Develop complete streets to serve the needs of pedestrians, bicyclists, and motorists and create a comfortable, desirable public realm that enhances the experience of living and working in The Energy Corridor.
Integrate transit service throughout The Energy Corridor through land use, development, and policy decisions that prioritize and incentivize transit investment and use by employees, residents, and visitors.
Encourage bicycle use by enhancing and completing the recreational trail network and system of on- and off-street bicycle connections to maximize coverage and create a safe, desirable environment for bicyclists.
Invest in transit infrastructure for alternative transportation systems including bicycle, pedestrian, and bus service to create continuous and comfortable networks of trails, paths, and roads with supporting amenity infrastructure.
Promote environmental design principles through public realm design and materials, stormwater management, waste management, and energy reduction policies as well as transit promotion.
Activate neighborhood streets with retail, restaurants, and front entries along sidewalks to create vibrant streetscapes and indoor/outdoor environments.
Sasaki principal in charge on the project, Fred Merrill, FAICP, LEED® AP, says of the project, "community stakeholders established an ambitious vision for The Energy Corridor.
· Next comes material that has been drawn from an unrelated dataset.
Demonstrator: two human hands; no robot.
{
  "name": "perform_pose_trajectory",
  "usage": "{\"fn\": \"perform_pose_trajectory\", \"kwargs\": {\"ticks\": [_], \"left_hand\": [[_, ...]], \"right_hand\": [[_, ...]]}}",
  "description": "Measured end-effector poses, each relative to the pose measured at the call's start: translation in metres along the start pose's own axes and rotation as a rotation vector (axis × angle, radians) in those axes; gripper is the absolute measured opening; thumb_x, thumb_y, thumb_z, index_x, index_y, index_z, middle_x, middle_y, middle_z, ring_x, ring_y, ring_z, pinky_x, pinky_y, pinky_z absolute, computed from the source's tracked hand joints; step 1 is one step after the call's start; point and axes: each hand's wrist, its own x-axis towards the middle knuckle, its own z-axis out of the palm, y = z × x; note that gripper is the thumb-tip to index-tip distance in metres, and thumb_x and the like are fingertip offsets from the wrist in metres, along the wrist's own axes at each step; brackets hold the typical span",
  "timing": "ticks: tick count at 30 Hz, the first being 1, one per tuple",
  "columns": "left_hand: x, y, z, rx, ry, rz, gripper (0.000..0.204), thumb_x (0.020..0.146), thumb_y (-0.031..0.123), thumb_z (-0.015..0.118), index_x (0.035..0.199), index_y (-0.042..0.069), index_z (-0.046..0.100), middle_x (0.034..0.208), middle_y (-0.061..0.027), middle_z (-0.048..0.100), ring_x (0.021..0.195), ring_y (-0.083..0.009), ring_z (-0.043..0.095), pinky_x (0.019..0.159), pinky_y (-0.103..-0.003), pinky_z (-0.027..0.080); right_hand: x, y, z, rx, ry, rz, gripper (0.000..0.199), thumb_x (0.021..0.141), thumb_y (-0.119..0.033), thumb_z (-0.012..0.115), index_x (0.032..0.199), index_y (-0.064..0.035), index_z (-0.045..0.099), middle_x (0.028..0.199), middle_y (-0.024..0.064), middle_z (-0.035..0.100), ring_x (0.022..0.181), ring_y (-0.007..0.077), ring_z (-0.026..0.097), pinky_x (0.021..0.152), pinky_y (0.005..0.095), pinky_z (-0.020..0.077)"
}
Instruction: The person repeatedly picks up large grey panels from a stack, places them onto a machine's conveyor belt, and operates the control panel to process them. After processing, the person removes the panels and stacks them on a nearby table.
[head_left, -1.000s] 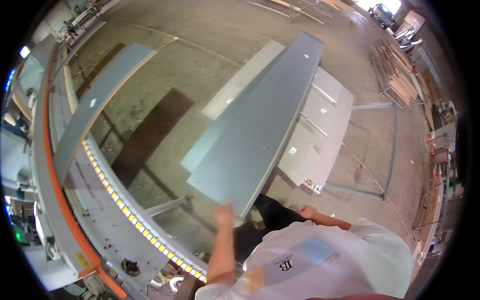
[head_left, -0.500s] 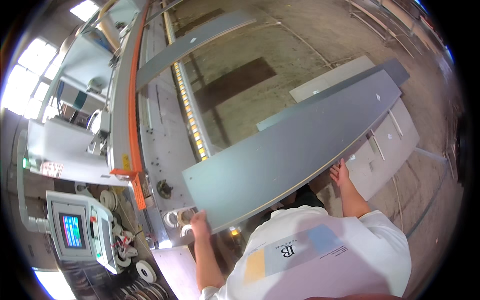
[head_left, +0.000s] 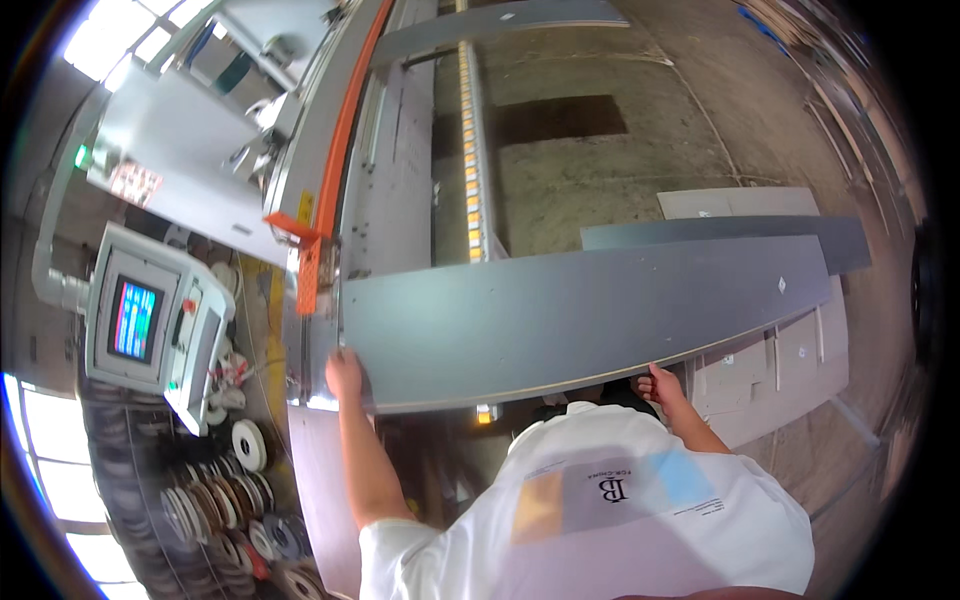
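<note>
A long grey panel (head_left: pixel 560 320) with a pale raw near edge lies across in front of me, its left end over the bed of a long machine (head_left: pixel 390 215). My left hand (head_left: pixel 345 374) is closed on the panel's left end, at the near corner; its fingertips are partly hidden. Farther right, my right hand (head_left: pixel 660 387) grips the near edge, thumb by the edge and fingers curled below. Beside the panel's left end runs the machine's orange rail (head_left: pixel 352 130).
Another grey panel (head_left: pixel 500 18) lies across the machine farther off. More boards (head_left: pixel 740 203) are stacked behind and under the right end. At left stand a control console (head_left: pixel 150 320) with a lit screen and several edge-banding rolls (head_left: pixel 249 445). A roller track (head_left: pixel 470 150) runs away from me.
The panel has swung from a slant to nearly straight across, its left end now nearer the orange rail. Both hands have kept hold and moved with it. The whole view has turned too.
</note>
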Motion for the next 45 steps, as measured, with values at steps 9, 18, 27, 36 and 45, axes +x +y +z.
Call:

We have found their enthusiasm for forward-thinking land use, mobility, and open space strategies, as well as their energy and passion for the planning process, to be remarkable assets. The master plan will provide a long-range framework and specific plan recommendations to coalesce community investment around this vision over the next 20 years."
The Energy Corridor District consists of over 2,000 acres that extend along both sides of Interstate 10 in West Houston. It is considered one of the nation's premier employment centers containing the headquarters and regional offices of prominent international energy companies, energy services firms, and many other significant organizations. The master plan illustrates the potential of The Energy Corridor to build on this great legacy and position itself for the future, moving toward becoming a multi-dimensional, urbanistic, world-class place, solidifying and enhancing its competitive position and values in the Houston metropolitan market.